Enter an integer: 25
25 + 10 = 35
Enter some intgers: 10 5 20 15
[10, 5, 20, 15]
Enter some intgers: 4 40 a 20 b 15
[4, 40, -2147483648, 20, -2147483648, 15]
Note: invalid inputs have been reset to -2147483648
关于next()
或nextInt()
的问题:下面给出的方法是一次完成多个输入的推荐方法
import java.util.Arrays;
import java.util.Scanner;
public class Main {
public static void main(String[] args) {
Scanner in = new Scanner(System.in);
boolean valid = true;
System.out.print("Enter some intgers: ");
String strNum = in.nextLine();
String[] strNumArr = strNum.split("\\s+");
int[] numArr = new int[strNumArr.length];
for (int i = 0; i < strNumArr.length; i++) {
try {
numArr[i] = Integer.parseInt(strNumArr[i]);
} catch (NumberFormatException e) {
numArr[i] = Integer.MIN_VALUE;
valid = false;
}
}
System.out.println(Arrays.toString(numArr));
if (!valid) {
System.out.println("Note: invalid inputs have been reset to " + Integer.MIN_VALUE);
}
}
}
另一个示例运行:
import java.util.Scanner;
public class Main {
private Scanner scanner = new Scanner(System.in);
public Scanner getScanner() {
return scanner;
}
void fun1() {
Scanner in = getScanner();
System.out.print("Enter a string: ");
System.out.println("You entered: " + in.nextLine());
}
void fun2() {
Scanner in = getScanner();
System.out.print("Enter an integer: ");
int n = 0;
try {
n = Integer.parseInt(in.nextLine());
} catch (NumberFormatException e) {
e.printStackTrace();
}
System.out.println(n + " + 10 = " + (n + 10));
}
public static void main(String[] args) {
Main m = new Main();
m.fun1();
m.fun2();
}
}
Enter a string: Hello world!
You entered: Hello world!
Enter an integer: 25
25 + 10 = 35
import java.util.Scanner;
public class Main {
static void fun1(Scanner in) {
System.out.print("Enter a string: ");
System.out.println("You entered: " + in.nextLine());
}
static void fun2(Scanner in) {
System.out.print("Enter an integer: ");
int n = 0;
try {
n = Integer.parseInt(in.nextLine());
} catch (NumberFormatException e) {
e.printStackTrace();
}
System.out.println(n + " + 10 = " + (n + 10));
}
public static void main(String[] args) {
Scanner in = new Scanner(System.in);
fun1(in);
fun2(in);
}
}
Enter a string: Hello world!
You entered: Hello world!
Enter an integer: 25
25 + 10 = 35
Enter some intgers: 10 5 20 15
[10, 5, 20, 15]
Enter some intgers: 4 40 a 20 b 15
[4, 40, -2147483648, 20, -2147483648, 15]
Note: invalid inputs have been reset to -2147483648
使用Scanner
查看有关控制台输入的更多信息Java不支持全局变量的概念。
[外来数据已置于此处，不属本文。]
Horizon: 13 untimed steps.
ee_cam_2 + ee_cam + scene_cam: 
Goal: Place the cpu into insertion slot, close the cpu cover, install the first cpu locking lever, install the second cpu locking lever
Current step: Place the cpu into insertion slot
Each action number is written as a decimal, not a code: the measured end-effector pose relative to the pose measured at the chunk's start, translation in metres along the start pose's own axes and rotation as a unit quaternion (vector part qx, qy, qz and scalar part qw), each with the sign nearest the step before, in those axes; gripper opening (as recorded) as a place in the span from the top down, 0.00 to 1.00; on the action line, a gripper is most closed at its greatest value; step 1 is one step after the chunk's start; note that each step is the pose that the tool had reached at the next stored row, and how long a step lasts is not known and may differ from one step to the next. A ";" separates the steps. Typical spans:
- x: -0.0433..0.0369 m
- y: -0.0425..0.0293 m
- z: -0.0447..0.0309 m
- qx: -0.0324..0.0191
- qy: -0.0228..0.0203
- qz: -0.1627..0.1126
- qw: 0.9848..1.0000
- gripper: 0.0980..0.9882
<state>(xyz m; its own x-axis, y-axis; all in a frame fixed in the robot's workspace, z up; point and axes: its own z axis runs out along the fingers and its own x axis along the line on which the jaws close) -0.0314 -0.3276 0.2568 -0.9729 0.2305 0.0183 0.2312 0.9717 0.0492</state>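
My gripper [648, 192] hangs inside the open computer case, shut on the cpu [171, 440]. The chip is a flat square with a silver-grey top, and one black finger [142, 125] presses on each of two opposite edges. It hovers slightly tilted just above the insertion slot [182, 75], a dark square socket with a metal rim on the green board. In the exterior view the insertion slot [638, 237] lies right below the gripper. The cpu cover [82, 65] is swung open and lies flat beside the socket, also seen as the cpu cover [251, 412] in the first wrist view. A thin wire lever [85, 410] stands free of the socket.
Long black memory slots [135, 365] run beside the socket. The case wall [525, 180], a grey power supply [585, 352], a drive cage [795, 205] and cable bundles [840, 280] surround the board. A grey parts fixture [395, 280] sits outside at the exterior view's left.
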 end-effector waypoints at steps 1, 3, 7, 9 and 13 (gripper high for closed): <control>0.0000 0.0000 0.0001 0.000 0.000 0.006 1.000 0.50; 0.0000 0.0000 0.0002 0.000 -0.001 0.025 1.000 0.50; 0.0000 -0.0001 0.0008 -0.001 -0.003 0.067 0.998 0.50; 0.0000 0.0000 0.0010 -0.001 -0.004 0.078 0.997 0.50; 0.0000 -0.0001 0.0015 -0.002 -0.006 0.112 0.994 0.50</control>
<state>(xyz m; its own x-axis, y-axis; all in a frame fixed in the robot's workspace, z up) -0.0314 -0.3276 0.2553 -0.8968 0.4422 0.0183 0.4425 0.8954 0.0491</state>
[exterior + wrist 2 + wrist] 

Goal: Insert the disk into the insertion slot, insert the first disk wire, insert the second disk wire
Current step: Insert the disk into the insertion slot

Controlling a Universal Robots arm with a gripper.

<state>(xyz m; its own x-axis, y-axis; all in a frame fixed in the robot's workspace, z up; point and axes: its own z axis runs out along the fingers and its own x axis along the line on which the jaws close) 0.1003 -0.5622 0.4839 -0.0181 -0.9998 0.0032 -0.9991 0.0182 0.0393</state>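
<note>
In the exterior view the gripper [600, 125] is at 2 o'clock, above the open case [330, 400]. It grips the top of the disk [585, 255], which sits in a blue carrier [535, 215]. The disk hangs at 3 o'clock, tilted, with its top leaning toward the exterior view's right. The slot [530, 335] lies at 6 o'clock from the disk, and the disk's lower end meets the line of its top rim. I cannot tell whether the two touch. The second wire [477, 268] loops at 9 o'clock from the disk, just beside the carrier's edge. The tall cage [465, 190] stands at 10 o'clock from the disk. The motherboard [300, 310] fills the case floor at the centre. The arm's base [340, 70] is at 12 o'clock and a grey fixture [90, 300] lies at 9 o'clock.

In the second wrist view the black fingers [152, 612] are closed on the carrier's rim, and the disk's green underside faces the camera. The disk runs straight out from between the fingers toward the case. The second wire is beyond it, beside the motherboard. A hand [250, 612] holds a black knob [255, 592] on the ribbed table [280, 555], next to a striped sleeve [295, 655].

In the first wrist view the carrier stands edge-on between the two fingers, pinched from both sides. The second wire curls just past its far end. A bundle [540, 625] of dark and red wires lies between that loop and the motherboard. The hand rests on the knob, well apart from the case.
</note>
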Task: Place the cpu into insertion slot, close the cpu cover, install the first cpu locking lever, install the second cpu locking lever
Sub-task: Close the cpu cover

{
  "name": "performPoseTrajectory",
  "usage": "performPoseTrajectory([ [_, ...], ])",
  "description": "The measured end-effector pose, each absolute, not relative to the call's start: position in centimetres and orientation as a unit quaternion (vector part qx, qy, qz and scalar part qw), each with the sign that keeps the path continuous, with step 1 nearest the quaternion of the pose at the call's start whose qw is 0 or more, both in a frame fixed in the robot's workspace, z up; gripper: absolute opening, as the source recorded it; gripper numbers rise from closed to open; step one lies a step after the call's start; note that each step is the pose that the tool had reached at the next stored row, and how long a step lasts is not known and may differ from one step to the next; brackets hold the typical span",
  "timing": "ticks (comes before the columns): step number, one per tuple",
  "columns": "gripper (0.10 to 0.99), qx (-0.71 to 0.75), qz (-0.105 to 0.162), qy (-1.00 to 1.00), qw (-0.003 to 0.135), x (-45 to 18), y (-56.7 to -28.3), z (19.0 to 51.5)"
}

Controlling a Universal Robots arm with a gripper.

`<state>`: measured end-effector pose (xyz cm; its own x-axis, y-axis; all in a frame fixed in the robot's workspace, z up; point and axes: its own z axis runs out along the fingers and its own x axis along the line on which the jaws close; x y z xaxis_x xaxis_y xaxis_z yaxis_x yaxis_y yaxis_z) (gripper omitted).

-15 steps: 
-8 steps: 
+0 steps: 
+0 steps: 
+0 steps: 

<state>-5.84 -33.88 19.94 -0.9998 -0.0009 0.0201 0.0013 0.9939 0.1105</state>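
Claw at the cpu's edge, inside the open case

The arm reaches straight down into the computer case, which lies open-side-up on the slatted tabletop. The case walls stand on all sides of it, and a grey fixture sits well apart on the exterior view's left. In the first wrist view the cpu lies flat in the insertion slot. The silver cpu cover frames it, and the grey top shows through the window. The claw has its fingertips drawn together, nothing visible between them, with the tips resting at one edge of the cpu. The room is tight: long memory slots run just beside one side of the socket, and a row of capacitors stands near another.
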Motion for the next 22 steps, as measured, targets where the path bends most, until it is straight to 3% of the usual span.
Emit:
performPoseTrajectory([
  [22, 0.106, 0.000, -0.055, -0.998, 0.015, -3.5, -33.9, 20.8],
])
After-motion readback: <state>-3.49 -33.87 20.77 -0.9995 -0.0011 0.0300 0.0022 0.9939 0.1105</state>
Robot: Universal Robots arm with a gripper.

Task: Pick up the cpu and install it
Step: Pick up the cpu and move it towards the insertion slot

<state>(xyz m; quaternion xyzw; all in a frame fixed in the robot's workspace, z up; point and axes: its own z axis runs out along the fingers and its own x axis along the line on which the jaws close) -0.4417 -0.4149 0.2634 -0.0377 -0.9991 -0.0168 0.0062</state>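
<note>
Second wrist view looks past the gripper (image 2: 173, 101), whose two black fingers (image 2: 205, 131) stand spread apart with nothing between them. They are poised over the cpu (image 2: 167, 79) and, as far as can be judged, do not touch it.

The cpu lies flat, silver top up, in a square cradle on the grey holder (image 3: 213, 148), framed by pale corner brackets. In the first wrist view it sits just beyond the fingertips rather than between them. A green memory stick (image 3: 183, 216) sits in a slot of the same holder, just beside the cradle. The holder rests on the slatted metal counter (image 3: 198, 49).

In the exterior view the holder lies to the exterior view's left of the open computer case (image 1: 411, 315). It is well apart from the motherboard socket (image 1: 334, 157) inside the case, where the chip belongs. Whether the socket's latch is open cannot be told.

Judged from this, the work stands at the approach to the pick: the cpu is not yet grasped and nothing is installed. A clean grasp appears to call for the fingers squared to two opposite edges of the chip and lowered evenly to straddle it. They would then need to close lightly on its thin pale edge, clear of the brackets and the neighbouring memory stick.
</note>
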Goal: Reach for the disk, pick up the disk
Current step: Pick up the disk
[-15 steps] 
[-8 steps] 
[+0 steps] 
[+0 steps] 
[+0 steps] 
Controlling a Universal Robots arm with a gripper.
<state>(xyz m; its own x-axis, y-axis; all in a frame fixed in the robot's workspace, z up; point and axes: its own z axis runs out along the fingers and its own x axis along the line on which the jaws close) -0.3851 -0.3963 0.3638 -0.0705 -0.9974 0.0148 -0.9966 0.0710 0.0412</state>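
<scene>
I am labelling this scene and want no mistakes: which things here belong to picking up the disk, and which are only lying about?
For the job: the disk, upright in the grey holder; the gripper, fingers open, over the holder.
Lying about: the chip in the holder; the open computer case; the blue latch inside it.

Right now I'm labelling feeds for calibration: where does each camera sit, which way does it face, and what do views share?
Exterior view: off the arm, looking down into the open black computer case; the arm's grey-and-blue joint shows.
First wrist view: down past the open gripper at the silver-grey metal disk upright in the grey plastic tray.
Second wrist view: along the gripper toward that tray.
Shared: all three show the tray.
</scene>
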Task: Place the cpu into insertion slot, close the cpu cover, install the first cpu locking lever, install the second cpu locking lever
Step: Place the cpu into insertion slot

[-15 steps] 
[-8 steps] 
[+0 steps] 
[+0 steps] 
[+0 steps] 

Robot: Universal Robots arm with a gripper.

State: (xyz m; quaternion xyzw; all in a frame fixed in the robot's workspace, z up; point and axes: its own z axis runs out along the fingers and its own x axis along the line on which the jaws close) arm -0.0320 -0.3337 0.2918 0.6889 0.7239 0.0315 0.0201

基本上,您只是想了解如何通过控制台提供输入?使用方式2。如果您正确地使用它,并且有有效的输入可以读取,那么就不会有异常。我使用的是数字2,我得到的是NoTouchElementException。如果你愿意,我可以提供一些基本代码want@Konrad如果您关闭扫描仪
,Rudolph 2将无法工作,因为他特别提到要求用户输入,这意味着他正在使用系统.in
打开扫描仪
。如果关闭系统上的扫描仪
。在
中,您将无法再次打开系统。在
中,当您尝试创建和使用另一个扫描仪
时,代码将失败。如果使用系统,则不必关闭扫描仪
而忽略警告。在
中“我声明一个新的扫描仪变量,使用它,并在退出函数之前关闭它”关闭扫描仪还将关闭从中读取其数据的资源,因此如果您有类似void foo()的函数{Scanner sc=new Scanner(System.in)/*使用scanner*/sc.close()}
执行一些操作,然后在第一次调用foo
之后,它将关闭系统。在
中,这将阻止您再次读取它(就像您希望再次使用foo()
时)。而是创建一个扫描器并将其作为参数传递,如void foo(scanner sc){/*use scanner*/}
并将其与现有扫描器一起使用,如foo(scan)代码>。请注意,您的“单例”不是线程安全的,而且它在概念上感觉不确定(除了单例的一般问题):您不需要一个扫描程序。您需要一个标准的输入扫描仪。是的,这就是你的代码所做的,但是类名反映得很糟糕。它是如何不安全的?如果两个线程同时调用getInstance
,sc
可能会被初始化两次,因此你在系统上创建了两个ScannerSingleton
和两个Scanner
我理解,编辑完我的答案后,你就不会有这个问题了,从统计上看,它的风险很低,因为它只会在第一次调用Singleton时发生。一位微软工程师有句名言:“百万分之一”是下周二。”。这意味着,当代码频繁运行时,从统计上讲,即使发生的几率很小,也可以保证在长期内发生。永远不要相信低概率(除非你能准确地量化它们,比如GUID冲突,这种情况非常罕见,它们永远不会发生)。